Plenty going on in the ID, HIV, and (for the middle of winter) baseball worlds:
Just out in CID, there’s a comprehensive review of Management of MRSA as part of the IDSA’s Practice Guidelines Series. Soft tissue infections, bacteremia, endocarditis, pneumonia, bone and joint infections, frequent relapses … MRSA in all its painful glory. Some interesting tidbits: 1) no gentamicin recommended for MRSA native-valve endocarditis or bacteremia (a pet peeve of mine, hope that practice disappears); 2) ECHO recommended for all adult patients with bacteremia, with a preference for transesophageal ECHO; 3) no systemic antimicrobials recommended as part of “decolonization” strategies in cases of recurrent MRSA soft tissue infections; 4) no mention of household pets as a source of MRSA .

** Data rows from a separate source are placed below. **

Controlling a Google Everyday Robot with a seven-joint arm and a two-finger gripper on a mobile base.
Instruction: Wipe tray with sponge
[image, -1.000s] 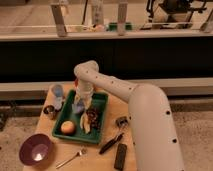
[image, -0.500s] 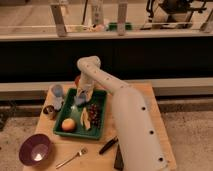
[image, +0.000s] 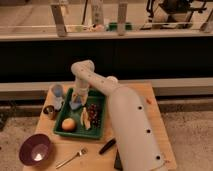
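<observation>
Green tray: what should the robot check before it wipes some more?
1. Gripper is over the shallow green plastic tray, at its far left corner: ok.
2. Small pale blue-grey sponge lies inside the tray, right under the gripper: ok.
3. Firm hold on the sponge: cannot tell.
4. Tray floor free for wiping: not ok. A round orange fruit and dark berries lie in it.
5. Tall light blue cup is out of the way: ok, it stands outside the left rim.
</observation>
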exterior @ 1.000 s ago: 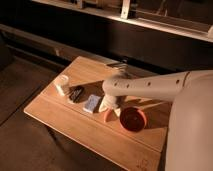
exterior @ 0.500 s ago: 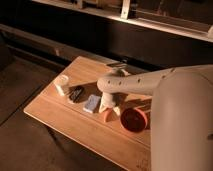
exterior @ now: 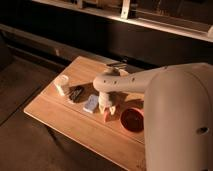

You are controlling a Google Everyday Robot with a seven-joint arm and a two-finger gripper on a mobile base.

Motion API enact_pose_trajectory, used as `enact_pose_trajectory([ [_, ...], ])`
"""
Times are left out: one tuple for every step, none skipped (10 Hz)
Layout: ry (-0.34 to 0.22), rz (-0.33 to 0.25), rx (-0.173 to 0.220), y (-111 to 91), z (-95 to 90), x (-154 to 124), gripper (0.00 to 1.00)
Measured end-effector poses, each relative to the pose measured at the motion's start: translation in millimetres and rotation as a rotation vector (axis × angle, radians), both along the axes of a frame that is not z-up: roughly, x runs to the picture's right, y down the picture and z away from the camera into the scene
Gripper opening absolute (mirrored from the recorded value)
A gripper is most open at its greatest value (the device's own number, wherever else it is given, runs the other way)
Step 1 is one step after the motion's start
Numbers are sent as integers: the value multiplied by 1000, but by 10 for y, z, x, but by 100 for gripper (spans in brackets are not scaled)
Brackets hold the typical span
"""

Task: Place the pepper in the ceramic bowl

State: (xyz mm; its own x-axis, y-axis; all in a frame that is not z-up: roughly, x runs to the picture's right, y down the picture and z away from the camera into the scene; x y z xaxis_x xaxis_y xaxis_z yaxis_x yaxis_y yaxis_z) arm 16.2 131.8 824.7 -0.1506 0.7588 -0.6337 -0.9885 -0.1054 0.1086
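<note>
The pepper [exterior: 107, 117] is a small red-orange piece lying on the wooden table [exterior: 75, 130], just left of the ceramic bowl [exterior: 132, 120]. The bowl is round, shallow and red-orange with a darker red inside, and it holds nothing that I can see. My gripper [exterior: 106, 107] hangs at the end of the white arm, pointing down right over the pepper and hiding its upper part. I cannot tell whether it touches the pepper.
A blue-white rectangular block [exterior: 91, 103] lies just left of the gripper. A dark object [exterior: 76, 93] and a small white cup [exterior: 62, 85] sit further left. My white arm [exterior: 170, 100] covers the table's right side. A dark counter runs behind.
My arm has swung left and closer, filling more of the view, and the gripper has come down over the pepper. The objects on the table have not moved.
</note>
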Motion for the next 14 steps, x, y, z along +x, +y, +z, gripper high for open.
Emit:
enact_pose_trajectory([
  [3, 1, -2, 14, 4, 0, 8],
  [6, 1, -2, 20, 4, 2, 1],
  [7, 1, -2, 24, 4, 2, 0],
  [12, 2, 1, 16, -6, 6, 0],
  [18, 0, 19, -44, -38, 14, 0],
  [23, -6, 44, -124, -101, 16, 0],
  [25, -7, 47, -137, -120, 21, 0],
  [34, -16, 91, -267, -338, 38, 0],
  [46, -18, 117, -332, -478, 87, 0],
  [54, -19, 132, -362, -583, 120, 0],
  [57, -20, 144, -380, -674, 129, 0],
  [60, -17, 160, -398, -787, 135, 0],
  [64, -13, 168, -403, -858, 153, 0],
  [70, -5, 180, -405, -952, 186, 0],
])
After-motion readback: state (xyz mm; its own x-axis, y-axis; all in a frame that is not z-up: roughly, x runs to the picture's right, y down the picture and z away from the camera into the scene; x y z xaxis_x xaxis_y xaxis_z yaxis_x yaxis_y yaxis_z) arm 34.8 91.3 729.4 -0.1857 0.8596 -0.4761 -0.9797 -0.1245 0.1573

Speaking of MRSA, ceftaroline — approved late last year by the FDA — is now actually available for use (that is, obtainable by your hospital pharmacy). This is the first beta lactam with anti-MRSA activity, and while it has been approved for community-acquired pneumonia and complicated skin and soft tissue infections, I strongly suspect it may eventually have another role — namely, management of MRSA bacteremia/endocarditis, especially refractory cases. After all, our current therapy for that condition is pretty dismal. Time (and I hope a prospective clinical trial, though nothing here ) will tell whether ceftaroline in fact offers an advantage in this challenging situation.
Etravirine now comes in a 200 mg tablet , reducing the pill burden to 1 pill twice daily. Although not approved for once-daily use, the pharmacokinetic profile supports giving the drug this way, so I wouldn’t be surprised to see a greater use of this NNRTI as a once-daily “key third drug” in patients without NRTI resistance. (It’s an “unlabeled use”, but so be it.) Turns out that although the new formulation is still uncoated, it may have reduced the quirky chalky texture of the 100 mg tablets, as tests conducted by the company show that it’s easier to swallow. It still can be dispersed in water, if patients prefer to take it this way.
Rifaximin, the non-absorbable cousin of rifampin, reduces symptoms of irritable bowel syndrome (IBS) . Great news — until you read the fine print, which shows that the placebo group did nearly as well (around a 40% response rate for rifaximin, vs 30% for placebo). Oddly, this rifaximin/IBS study comes on the heels of this well-publicized paper , which showed that placebos for IBS still worked even if patients knew they were taking them. I think we’re compelled to think again about how to leverage the extraordinary power of the mind to help control certain diseases.